アニサキス亜科の幼虫がヒトの消化管壁内に穿入することにより惹起される胃腸症のうち,自覚症状を欠くもの。その本態はアニサキス属またはシュードテラノバ属の幼虫による内臓幼虫移行症である。実臨床で遭遇する病型のほとんどは,急性型アニサキス症であり,なかでも胃アニサキス症が断然多い。他方,腸アニサキス症の頻度は低いとされているが,医療機関を受診しなかった自然寛解治癒例や無症候例も相当数にのぼると推定され,本邦における腸アニサキス症の全数把握は困難である。慢性型アニサキス症は病理組織学的には寄生虫肉芽腫の形態像を示し,虫体を含む凝固壊死物を囲繞する肉芽腫と線維化巣として視認される。
最大割面切片ルーペ像(横行結腸発生例)。病巣は粘膜下層から固有筋層(MP)内にかけて存在し,境界鮮明な粘膜下腫瘍を形成している。病巣は単結節性で,中心部は好酸性,その周囲は明るく抜けており,層状構造が確認される。中心部の好酸性領域には壊死物と虫体様構造物(↑)を,辺縁の明るく抜けた領域には多数の組織球を認める。また,結節周囲間質には慢性炎症細胞浸潤を伴っており,リンパ小節も散見される。

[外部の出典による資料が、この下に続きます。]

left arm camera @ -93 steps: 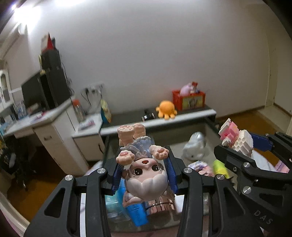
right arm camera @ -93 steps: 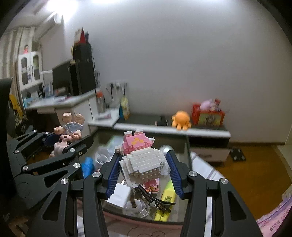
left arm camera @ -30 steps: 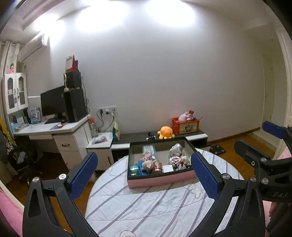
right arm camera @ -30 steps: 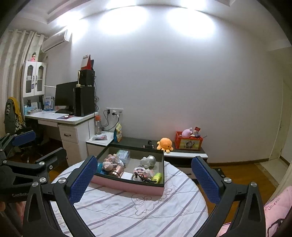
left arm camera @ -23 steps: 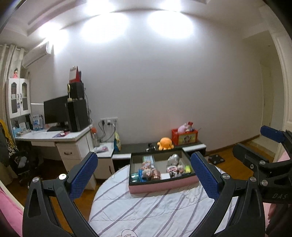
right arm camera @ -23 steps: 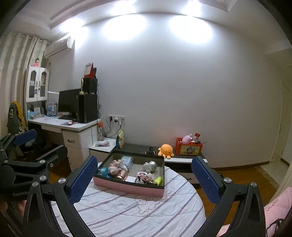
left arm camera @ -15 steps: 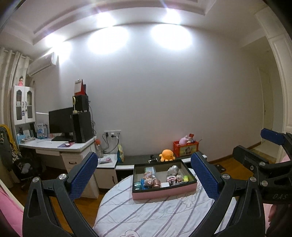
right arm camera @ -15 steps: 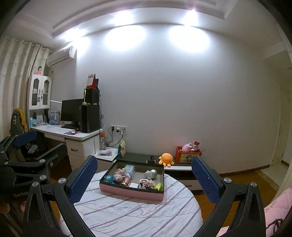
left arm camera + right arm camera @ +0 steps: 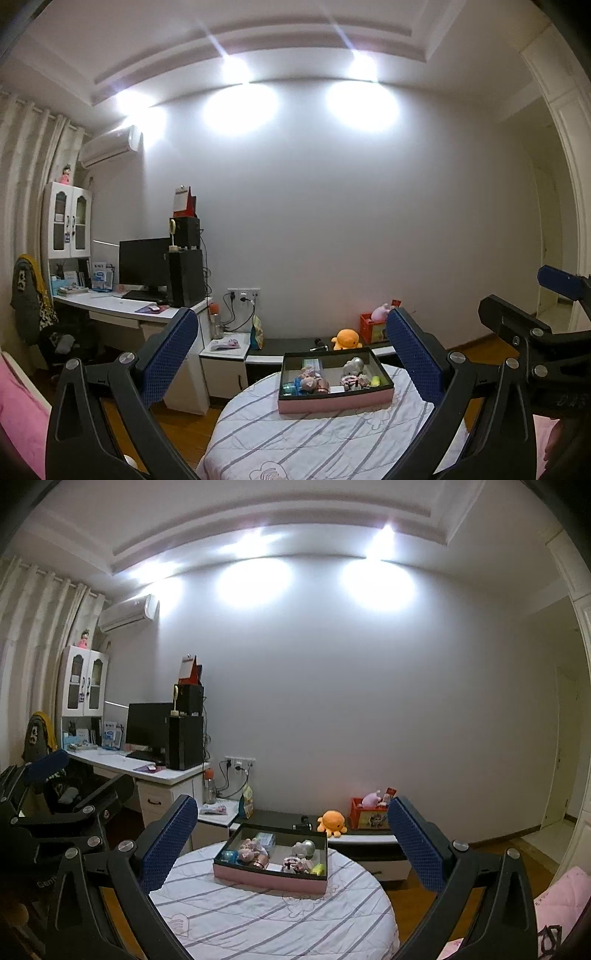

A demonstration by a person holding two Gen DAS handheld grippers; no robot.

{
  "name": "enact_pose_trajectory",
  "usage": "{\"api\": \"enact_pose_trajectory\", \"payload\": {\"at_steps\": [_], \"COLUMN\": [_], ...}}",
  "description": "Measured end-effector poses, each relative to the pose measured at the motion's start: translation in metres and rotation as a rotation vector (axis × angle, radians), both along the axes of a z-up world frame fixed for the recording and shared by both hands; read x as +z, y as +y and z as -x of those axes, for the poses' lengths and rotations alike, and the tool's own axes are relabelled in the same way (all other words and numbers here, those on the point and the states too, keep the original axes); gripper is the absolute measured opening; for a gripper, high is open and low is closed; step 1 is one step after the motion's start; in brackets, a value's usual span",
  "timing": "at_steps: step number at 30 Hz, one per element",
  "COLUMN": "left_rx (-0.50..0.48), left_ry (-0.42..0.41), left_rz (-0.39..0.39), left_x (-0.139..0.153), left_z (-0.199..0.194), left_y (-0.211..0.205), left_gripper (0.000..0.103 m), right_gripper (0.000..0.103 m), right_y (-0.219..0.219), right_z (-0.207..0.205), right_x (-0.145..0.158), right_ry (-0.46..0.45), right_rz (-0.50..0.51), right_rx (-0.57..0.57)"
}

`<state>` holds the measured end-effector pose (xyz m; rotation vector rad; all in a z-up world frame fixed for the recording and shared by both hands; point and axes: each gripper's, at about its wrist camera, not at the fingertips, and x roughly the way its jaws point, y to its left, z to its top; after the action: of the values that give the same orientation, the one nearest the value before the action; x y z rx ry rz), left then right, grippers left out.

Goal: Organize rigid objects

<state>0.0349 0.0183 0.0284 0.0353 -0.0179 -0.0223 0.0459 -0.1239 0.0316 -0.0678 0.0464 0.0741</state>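
You held the left gripper and right gripper spread wide and empty, well back from the pink tray on the round table. The toys sat inside the tray, so sorting looked finished. At that range, individual pieces were too small to identify.

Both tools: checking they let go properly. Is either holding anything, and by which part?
Nothing is held. The left tool and right tool are both open and empty, back from the tray.
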Motion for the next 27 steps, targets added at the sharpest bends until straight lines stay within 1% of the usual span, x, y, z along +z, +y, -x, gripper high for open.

他臓器原発の悪性腫瘍が大腸壁に転移し,浸潤性に発育したもの。その転移経路としては,①隣接臓器原発巣からの直接浸潤,②腹腔内播種性転移,③腫瘍塞栓による血行性転移がある。文献上,消化管転移性腫瘍の中では,小腸が約30%と最多で,これに結腸,直腸,虫垂(約25%)が次ぐ。また,結腸,直腸,虫垂の転移性腫瘍における原発臓器は胃が最多で,これに膵臓,肺が次ぐ。
a:最大割面切片のルーペ像(胃原発内分泌細胞癌の横行結腸浸潤例)。漿膜から粘膜下層にかけて充実胞巣状の腫瘍組織が浸潤性に増殖し,粘膜下腫瘍様病変を形成している(MP:固有筋層)。
b:クロマチンに富み,核小体の目立たない短紡錘形核を有する腫瘍細胞がシート状に増殖している。